The Spanish began colonizing Alta California with the Portolá expedition of 1769–1770. The two-pronged Portolá effort involved both a long sea voyage against prevailing winds and the California Current, and a difficult land route from Baja California. Colonies were established at San Diego and Monterey, with a presidio and Franciscan mission at each location. A more direct land route and further colonization were desired, especially at present-day San Francisco, which Portolá saw but was not able to colonize. By the time of de Anza's expedition, three more missions had been established, including Mission San Antonio de Padua west of the Salinas Valley.

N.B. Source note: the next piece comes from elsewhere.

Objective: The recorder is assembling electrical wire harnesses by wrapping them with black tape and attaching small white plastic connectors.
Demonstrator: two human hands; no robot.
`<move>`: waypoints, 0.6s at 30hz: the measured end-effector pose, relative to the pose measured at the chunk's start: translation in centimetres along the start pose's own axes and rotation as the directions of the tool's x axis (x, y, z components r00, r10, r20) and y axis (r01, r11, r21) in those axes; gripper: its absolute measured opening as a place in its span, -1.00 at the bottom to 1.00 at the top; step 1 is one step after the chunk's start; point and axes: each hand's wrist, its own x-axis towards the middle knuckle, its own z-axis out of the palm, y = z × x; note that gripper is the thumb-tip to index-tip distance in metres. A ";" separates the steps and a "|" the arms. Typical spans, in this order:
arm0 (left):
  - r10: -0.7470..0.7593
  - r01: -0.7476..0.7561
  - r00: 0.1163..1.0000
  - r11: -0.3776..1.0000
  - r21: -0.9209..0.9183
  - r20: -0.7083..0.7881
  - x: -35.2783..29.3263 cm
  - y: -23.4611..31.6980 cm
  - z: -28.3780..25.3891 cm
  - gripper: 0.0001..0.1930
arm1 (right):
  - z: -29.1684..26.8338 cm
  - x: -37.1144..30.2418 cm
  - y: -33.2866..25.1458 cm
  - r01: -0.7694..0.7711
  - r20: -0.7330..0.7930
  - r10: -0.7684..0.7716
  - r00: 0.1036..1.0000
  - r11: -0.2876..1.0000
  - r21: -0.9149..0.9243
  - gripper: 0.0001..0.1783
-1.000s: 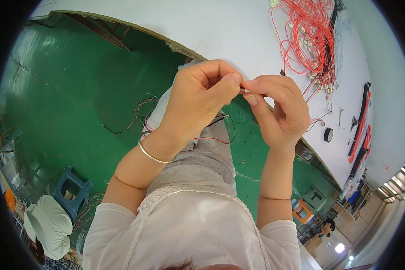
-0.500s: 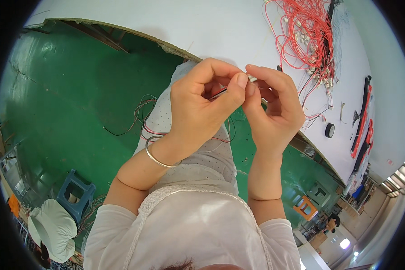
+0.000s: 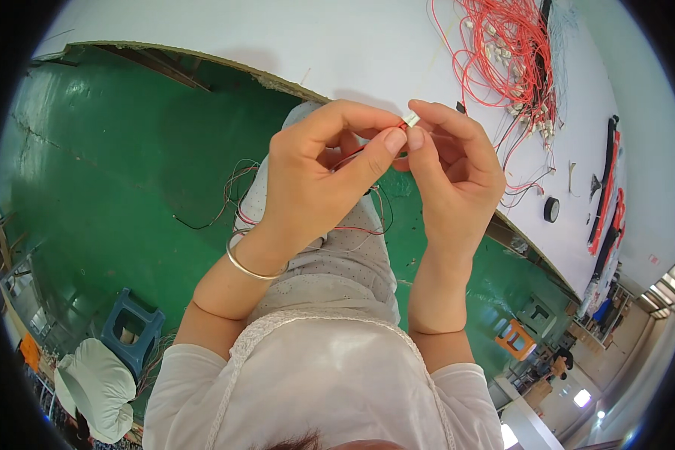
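Observation:
A small white wire connector (image 3: pixel 410 118) sits between the fingertips of both hands, over the table's edge. My left hand (image 3: pixel 330 154) pinches the red and black wires (image 3: pixel 346 159) right behind it, thumb against forefinger. My right hand (image 3: pixel 457 161) has its thumb and forefinger closed on the connector from the other side. From the left hand the thin wires hang down across my lap (image 3: pixel 352 247) and out to the left, over the green floor. How the wires enter the connector is too small to make out.
On the white table (image 3: pixel 337 45) lies a tangled heap of red wires (image 3: pixel 502 52) with white connectors. A black tape roll (image 3: pixel 551 210) and red-and-black bundles (image 3: pixel 606 202) lie to the right. A blue stool (image 3: pixel 133 334) stands on the floor at left, an orange stool (image 3: pixel 515 339) at right.
Both hands have shifted slightly left, and the left hand's fingers have drawn back a little. The white connector now shows more fully between the fingertips.

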 end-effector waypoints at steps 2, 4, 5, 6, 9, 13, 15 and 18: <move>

In 1772, de Anza proposed an expedition to Alta California to the Viceroy of New Spain. This was approved by the King of Spain and on January 8, 1774, with 3 padres, 20 soldiers, 11 servants, 35 mules, 65 cattle, and 140 horses, Anza set forth from Tubac Presidio, south of present-day Tucson, Arizona. de Anza heard of a California Native American called Sebastian Tarabal who had fled from Mission San Gabriel to Sonora, and took him as guide. The expedition took a southern route along the Rio Altar (Sonora y Sinaloa, New Spain), then paralleled the present-day Mexico–California border, crossing the Colorado River at its confluence with the Gila River. This was in the domain of the Yuma tribe, with which he established good relations.

de Anza reached Mission San Gabriel Arcángel, near the California coast, on March 22, 1774, and Monterey, California, Alta California's future capital (Alta California split from Las Californias 1804, creating Baja and Alta), on April 19. He returned to Tubac by late May 1774. This expedition was closely watched by Viceroy and King, and on October 2, 1774, de Anza was promoted to the rank of lieutenant-colonel, and ordered to lead a group of colonists to Alta California. The Spanish were desirous of reinforcing their presence in Alta California as a buffer against Russian colonization of the Americas advancing from the north, and possibly establish a harbor that would give shelter to Spanish ships. The expedition got under way on October 23, 1775, and arrived at Mission San Gabriel Arcángel in January 1776, the colonists having suffered greatly from the winter weather en route.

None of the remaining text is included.